Ewald Polacek gratulierte Walter Weber, Gerald Kunc, Sonja Deimling, Joachim Schübl, Annemarie Brunner, Juliane Schaden, Dorian Puchinger, Elisabeth Datler, Ulrike Hassler, Johann Kargl, Renate Neunteufel, Christine Reiterer, Martina Steindl, Helga Reiter und Inge Rosenauer zur gelungenen Premiere von Astoria. Adele Schaden übertraf sich mit den Kostümen wieder einmal selbst.  |  NOEN, Renate Müllner

Ein Jahr lang bereiteten sich 15 Schauspielende zusammen mit TAM-Prinzipal Ewald Polacek auf sein geheimes Lieblingsstück „Astoria“ von Jura Soyfer vor. Es wurde vergangenen Samstag im TAM zur Premiere gebracht.

Im Jahr 1937 schrieb Jura Soyfer „Astoria“ nachdem er über den Erfolg von Gaunern, welche Erdölvorkommen erfunden hatten, in der Zeitung gelesen hatte. Vom Traum eines besseren Ortes, den es eigentlich nicht gibt, bis zu absurden Einreisebestimmungen, sind die Parallelitäten zwischen Astoria und der Realität bis heute enorm. So spricht das Stück auch die hoch aktuelle Flüchtlingsthematik an.
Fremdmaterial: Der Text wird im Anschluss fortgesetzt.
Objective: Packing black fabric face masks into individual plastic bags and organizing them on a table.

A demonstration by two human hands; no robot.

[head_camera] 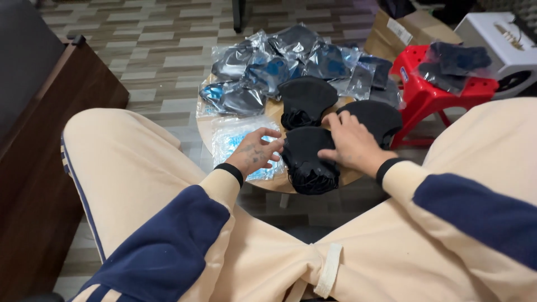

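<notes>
Both hands, left hand (254, 154) and right hand (349, 144), rest released, fingers flat, on the black mask (307, 156); it lies lengthwise toward the person, its bench (274, 112) mostly hidden.

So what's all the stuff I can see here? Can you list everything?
round table: one, light wood, in the middle.
black fabric pieces: three, black, unwrapped, on the near side of the table.
bagged pieces: a pile, too overlapped to count, dark in clear wrap, on the far side of the table.
empty-looking clear bags: a small stack, bluish, on the table's left edge.
stool: one, red plastic, right of the table, with one more bagged dark piece on it.
cardboard box: one, brown, behind the stool.
white appliance: one, top right.
cabinet: one, dark brown, left.
left hand: over the clear bags, fingertips at the nearest black piece.
right hand: resting on the black pieces.
</notes>
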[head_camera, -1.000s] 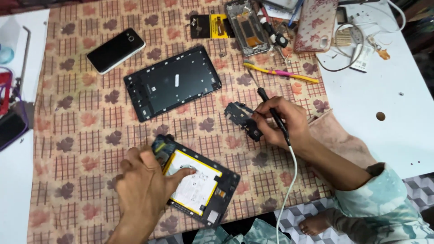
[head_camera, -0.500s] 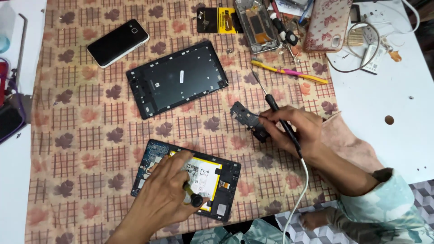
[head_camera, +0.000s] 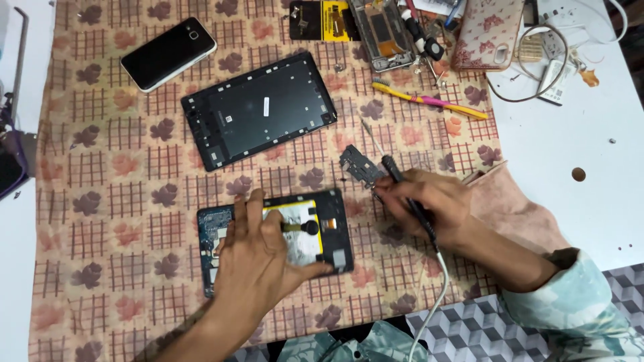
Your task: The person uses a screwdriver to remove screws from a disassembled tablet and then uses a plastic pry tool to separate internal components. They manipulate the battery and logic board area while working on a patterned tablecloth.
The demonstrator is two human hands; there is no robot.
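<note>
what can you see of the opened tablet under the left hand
The opened tablet lies flat on the patterned cloth, back cover off, insides up. A dark frame surrounds a pale battery with yellow edging; blue-green circuit board shows at its left end. A small black round piece with a short stem sits on the battery. The left hand rests across its left half, fingers spread, hiding much of it. The right hand works just beyond its upper right corner, not touching it.

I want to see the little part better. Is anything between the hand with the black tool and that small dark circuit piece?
Nothing visible. The right hand holds the black corded tool right at the small dark circuit piece on the patterned cloth.
</note>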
„Glauben Sie diesem Stück nichts!“

Vorne weg schickt Ewald Polacek: „Glauben Sie diesem Stück nichts!“ In Astoria gibt es keine Kriminalität, keine Armut und keine Arbeitslosigkeit. Wie auch, der Staat besitzt kein Land und somit auch keine Einwohner. Astoria ist das Phantasiegebilde des Vagabunden Hupka, entwickelt aber im Laufe des Stückes eine enorme Macht.

Die Rolle des Hupka wird durch die sprachliche Gewandtheit von Walter Weber zum Leben erweckt. Besonders hervorzuheben ist auch Elisabeth Datler, welche die Rolle der Gräfin Gwendolyn durch witzigen britischen Akzent in Erinnerung bleiben lässt. Mindestens genauso gut spielt Ulrike Hassler den senilen Grafen, welcher als Außenminister in Astoria fungiert.

Generell kann man der Darbietung das Prädikat sehenswert verleihen. Was genau es mit dem Staat auf sich hat, und wie es mit Hupka weiter geht, kann man bis 8. November noch insgesamt fünf Mal im TAM sehen.